Il Sole 24 Ore, 15 aprile 2023

Lo ha ribadito la Corte di cassazione, con la sentenza n. 15625 depositata oggi, accogliendo, con rinvio, il ricorso dell’imputato. Nel caso di più reati commessi da un minore, ai fini della valutazione della “continuazione”, devono essere valutate anche le particolari condizioni di vita in cui egli si è venuto a trovare, considerata la condizione di particolare vulnerabilità connaturata alla minore età. Lo ha ribadito la Corte di cassazione, con la sentenza n. 15625 depositata oggi, accogliendo, con rinvio, il ricorso dell’imputato.

Il Tribunale di Udine, quale Giudice dell’esecuzione, invece aveva rigettato l’istanza ritenendo ostativa l’eterogeneità esecutiva che connotava le condotte illecite oggetto di vaglio giurisdizionale. Inoltre, i comportamenti criminosi “coinvolgevano beni giuridici eterogenei” in territori “eterogenei” e in un spazio temporale dilatato.

Per la Prima sezione penale, al contrario, il Tribunale non considerava che “una parte significativa delle condotte illecite era stata commessa tra il 2005 e il 2006, in un arco temporale oggettivamente ristretto”. Si imponeva dunque una “verifica giurisdizionale analitica” per valutare se non era possibile prefigurare “la preordinazione criminosa”.

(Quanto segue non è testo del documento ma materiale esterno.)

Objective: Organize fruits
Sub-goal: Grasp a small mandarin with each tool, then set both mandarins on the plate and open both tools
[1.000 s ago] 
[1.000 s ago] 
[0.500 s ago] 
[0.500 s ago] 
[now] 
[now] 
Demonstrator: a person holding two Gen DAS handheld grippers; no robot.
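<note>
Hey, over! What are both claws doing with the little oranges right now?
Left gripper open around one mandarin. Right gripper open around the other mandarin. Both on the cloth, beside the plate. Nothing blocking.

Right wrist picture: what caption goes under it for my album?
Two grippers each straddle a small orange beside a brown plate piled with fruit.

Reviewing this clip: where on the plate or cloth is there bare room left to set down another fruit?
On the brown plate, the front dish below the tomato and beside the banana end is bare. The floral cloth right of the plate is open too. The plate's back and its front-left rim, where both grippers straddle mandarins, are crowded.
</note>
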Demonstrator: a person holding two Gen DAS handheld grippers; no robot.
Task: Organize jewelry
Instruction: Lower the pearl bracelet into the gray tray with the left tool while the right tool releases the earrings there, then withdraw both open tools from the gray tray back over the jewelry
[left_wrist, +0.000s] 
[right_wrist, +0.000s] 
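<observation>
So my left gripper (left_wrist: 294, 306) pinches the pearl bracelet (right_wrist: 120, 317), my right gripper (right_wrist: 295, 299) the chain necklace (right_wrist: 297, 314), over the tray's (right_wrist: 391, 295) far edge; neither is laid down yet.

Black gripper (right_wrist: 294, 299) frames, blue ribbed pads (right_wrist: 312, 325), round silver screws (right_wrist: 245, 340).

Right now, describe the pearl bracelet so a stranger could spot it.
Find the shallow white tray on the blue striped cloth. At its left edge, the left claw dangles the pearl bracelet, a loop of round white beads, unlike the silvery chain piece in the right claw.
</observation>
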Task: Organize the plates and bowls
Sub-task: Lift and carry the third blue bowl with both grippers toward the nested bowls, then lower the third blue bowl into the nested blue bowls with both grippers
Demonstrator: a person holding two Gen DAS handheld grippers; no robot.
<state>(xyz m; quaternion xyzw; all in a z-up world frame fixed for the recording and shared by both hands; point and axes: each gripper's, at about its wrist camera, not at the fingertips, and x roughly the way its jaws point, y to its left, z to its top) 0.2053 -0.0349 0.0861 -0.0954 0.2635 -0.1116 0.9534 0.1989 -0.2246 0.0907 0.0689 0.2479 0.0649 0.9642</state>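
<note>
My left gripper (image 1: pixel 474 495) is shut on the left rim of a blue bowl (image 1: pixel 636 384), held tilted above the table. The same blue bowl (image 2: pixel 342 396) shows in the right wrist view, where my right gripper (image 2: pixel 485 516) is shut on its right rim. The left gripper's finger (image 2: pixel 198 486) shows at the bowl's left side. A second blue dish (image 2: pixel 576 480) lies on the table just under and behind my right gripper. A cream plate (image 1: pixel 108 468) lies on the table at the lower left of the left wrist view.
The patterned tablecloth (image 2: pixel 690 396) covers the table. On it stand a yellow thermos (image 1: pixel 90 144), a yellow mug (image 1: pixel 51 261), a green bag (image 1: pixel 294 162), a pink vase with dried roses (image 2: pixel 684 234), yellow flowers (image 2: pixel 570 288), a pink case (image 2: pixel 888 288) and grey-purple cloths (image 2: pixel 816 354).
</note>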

Ma soprattutto trattandosi di infra diciottenne non erano state valutate a fondo le condizioni ambientali e sociali del ricorrente. Secondo la giurisprudenza di legittimità infatti “nelle ipotesi in cui si invoca il riconoscimento della continuazione tra reati commessi da un soggetto minorenne, incombe sul giudice di considerare, con puntuale motivazione, l’incidenza delle condizioni sociali ed ambientali in cui il minore è cresciuto sulla programmazione delle condotte illecite commesse, specialmente se connotate da notevoli contiguità temporale ed uniformità di modalità esecutive, in considerazione della particolare sensibilità del medesimo e della conseguente sua condizionabilità dal contesto circostante”.